Barszczewski is critical of the pro-Russian policies of Lukashenko and manifests among others that the Belarusian political order should be conform with its Constitution and that Belarus should approach the European Union rather than Russia, without letting the economic pragmatism of the EU restrict the development of the country.
Barszczewski started his political engagement following the Belarusian independence from the Soviet Union and the foundation of the Republic of Belarus in 1991, and was a member of the National Parliament (the Supreme Soviet) from 1990-1995. He led several parliamentary working groups, focusing on questions regarding the education system and nationality, but was expelled from his position due to his participation in protests against the pro-Russian policies of President Alexander Lukashenka in 1996-1999.
In spite of continued political discrimination, Barszczewski has kept up his political work, speaking out internationally about human rights abuses occurring in Belarus. From 1991 he has been vice-director of the Belarusian Humanistic Centre for Culture and Education at the Belarusian Ministry of Education, a facility which, since its official closing by the Belarusian government in 2003, has been working illegally as the Belarusian Humanities Lyceum. From 1996-1999 and 2007-2009 he led the opposition movement’s Party of Belarusian People’s Front (BPF), and from 2003 to 2005 he was the President of the Belarusian PEN Club. Since 2012, Barszczewski has been working as a columnist for the only Belarusian oppositional journal, Narodnaya Volya.
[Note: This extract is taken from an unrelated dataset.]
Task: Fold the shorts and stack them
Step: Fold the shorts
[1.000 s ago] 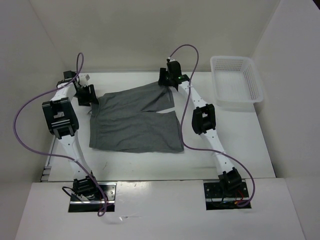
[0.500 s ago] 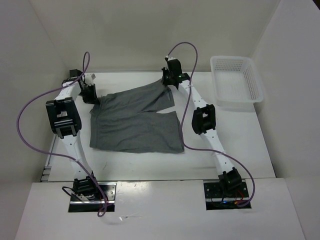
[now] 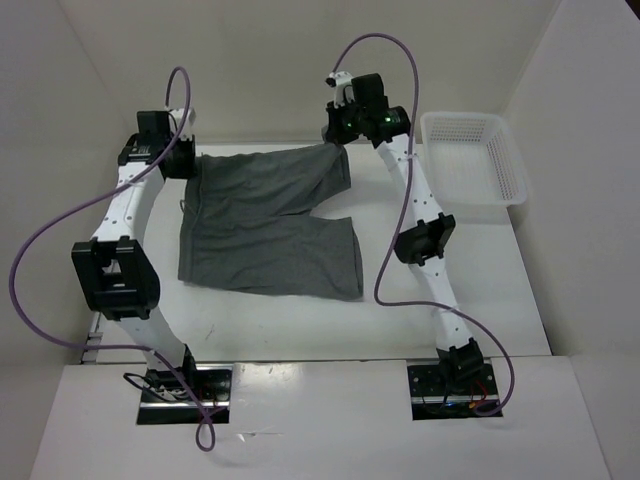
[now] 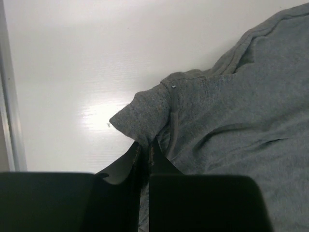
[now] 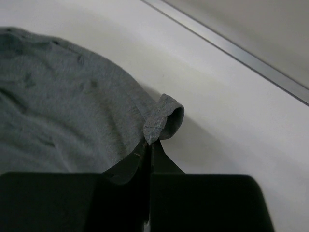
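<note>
The shorts point(image 3: 270, 225) are lying spread across the white counter point(image 3: 480, 290), between the two arms. The near leg is resting flat, with its hem facing right. The far edge of the garment is being held up off the counter, stretched between the two hands and running nearly straight from one to the other.

The left hand point(image 3: 186, 160) is pinching the far-left corner, at the waistband end. In the left wrist view its fingers point(image 4: 126, 165) are pressing together on a small fold of grey fabric, and a tab of cloth is sticking out past the tips.

The right hand point(image 3: 338, 138) is pinching the far-right corner, at the hem of the far leg. In the right wrist view its fingers point(image 5: 129, 165) are closing on the cloth in the same way, and a curled lip of hem is standing above the tips.

Both hands are sitting at the far side of the counter, near the back wall and well apart from each other.

A white mesh basket point(image 3: 470, 165) is sitting at the far right of the counter, apart from the shorts. Purple cables point(image 3: 40, 250) are looping over each arm
</note>
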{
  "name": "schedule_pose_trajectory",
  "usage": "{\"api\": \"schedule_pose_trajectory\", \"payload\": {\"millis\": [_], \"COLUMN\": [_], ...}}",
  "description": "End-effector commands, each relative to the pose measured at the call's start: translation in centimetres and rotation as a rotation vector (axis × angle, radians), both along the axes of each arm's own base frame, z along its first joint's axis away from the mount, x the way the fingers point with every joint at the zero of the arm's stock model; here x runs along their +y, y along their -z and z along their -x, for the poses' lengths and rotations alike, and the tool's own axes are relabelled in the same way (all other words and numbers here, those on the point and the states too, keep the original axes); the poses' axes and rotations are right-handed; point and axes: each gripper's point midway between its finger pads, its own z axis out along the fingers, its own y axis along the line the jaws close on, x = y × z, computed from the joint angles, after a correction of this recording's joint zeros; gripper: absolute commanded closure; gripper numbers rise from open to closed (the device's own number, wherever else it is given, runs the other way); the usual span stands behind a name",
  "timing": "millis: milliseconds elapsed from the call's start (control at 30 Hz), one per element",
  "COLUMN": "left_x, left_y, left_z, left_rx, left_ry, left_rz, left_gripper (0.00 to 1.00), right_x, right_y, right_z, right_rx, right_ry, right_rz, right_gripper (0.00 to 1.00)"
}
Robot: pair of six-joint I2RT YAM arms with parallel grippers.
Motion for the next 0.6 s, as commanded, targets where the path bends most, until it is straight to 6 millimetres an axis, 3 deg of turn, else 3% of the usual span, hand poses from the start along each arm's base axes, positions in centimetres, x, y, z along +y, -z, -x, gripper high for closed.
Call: {"api": "schedule_pose_trajectory", "payload": {"millis": [0,67,200,233,333,400,433,500,533,567], "left_x": [0.8,0.5,-0.3,-0.3,-0.2,-0.3,-0.5,-0.6,-0.8,-0.9], "left_y": [0.1,1.7,4.1,3.8,3.8,2.8,2.2,2.3,1.8,1.8], "left_z": [2.3,3.7,5.1,4.8,4.1,2.8,2.6,1.9,1.5,1.5], "left_rx": [0.019,0.062,0.098,0.067,0.033,-0.013,-0.028,-0.028,-0.046,-0.047], "left_ry": [-0.022,-0.013,0.012,0.013,0.013,0.024,0.035,0.043,0.05,0.057], "left_rz": [-0.005,0.008,0.039,0.035,0.031,0.034,0.042,0.049,0.052,0.058], "left_gripper": [1.0,1.0,1.0,1.0,1.0,1.0,1.0,1.0,1.0,1.0], "right_x": [-0.4,0.8,2.4,2.2,2.7,2.8,3.3,4.5,4.7,4.8], "right_y": [-2.8,-3.1,-3.8,-3.8,-0.9,0.4,-1.4,-0.3,-3.8,-5.0], "right_z": [6.1,8.2,9.9,10.2,12.0,11.4,10.5,8.4,8.0,7.7], "right_rx": [0.058,0.088,0.138,0.15,0.28,0.268,0.188,0.129,0.032,-0.016], "right_ry": [-0.137,-0.172,-0.165,-0.165,-0.194,-0.22,-0.228,-0.218,-0.217,-0.223], "right_rz": [0.071,0.083,0.041,0.046,0.069,0.097,0.075,0.07,0.032,0.023], "right_gripper": [1.0,1.0,1.0,1.0,1.0,1.0,1.0,1.0,1.0,1.0]}}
Lawon Barszczewski’s writings cover the areas of cultural heritage, literary traditions, political, cultural and developmental issues, among others. He translates works from French, English, Latin, ancient Greek, German and Polish. Among the works translated by Barszczewski are works by Bertold Brecht, Franz Kafka, Bruno Shulz, Johann Wolfgang Goethe, Stanisław Wyspiański, Czesław Miłosz, and Sławomir Mrożek. Barszczewski has already translated Stanisław Przybyszewski’s drama Snow during his stay in Krakow, and is currently working on a translation of Balladyna by Juliusz Słowacky.
Krakow city of refuge
Barszczewski is the fourth guest writer to be welcomed by Krakow since the city joined the ICORN network in 2011. Krakow was the first city in Central and Eastern Europe to join ICORN, and provides ICORN writers with a safe place for continued creative and literary activity at Villa Decius, which for many years has been an important place of residence and reflection on human rights and freedom of speech for writers. This is done in collaboration with the Krakow Festival Office and the City of Krakow. The Head of the Villa Decius Association, Danuta Glondys, was recently elected a new member of the ICORN network’s board, and international cooperation within the ICORN has a strategic position in the Krakow UNESCO’s City of Literature.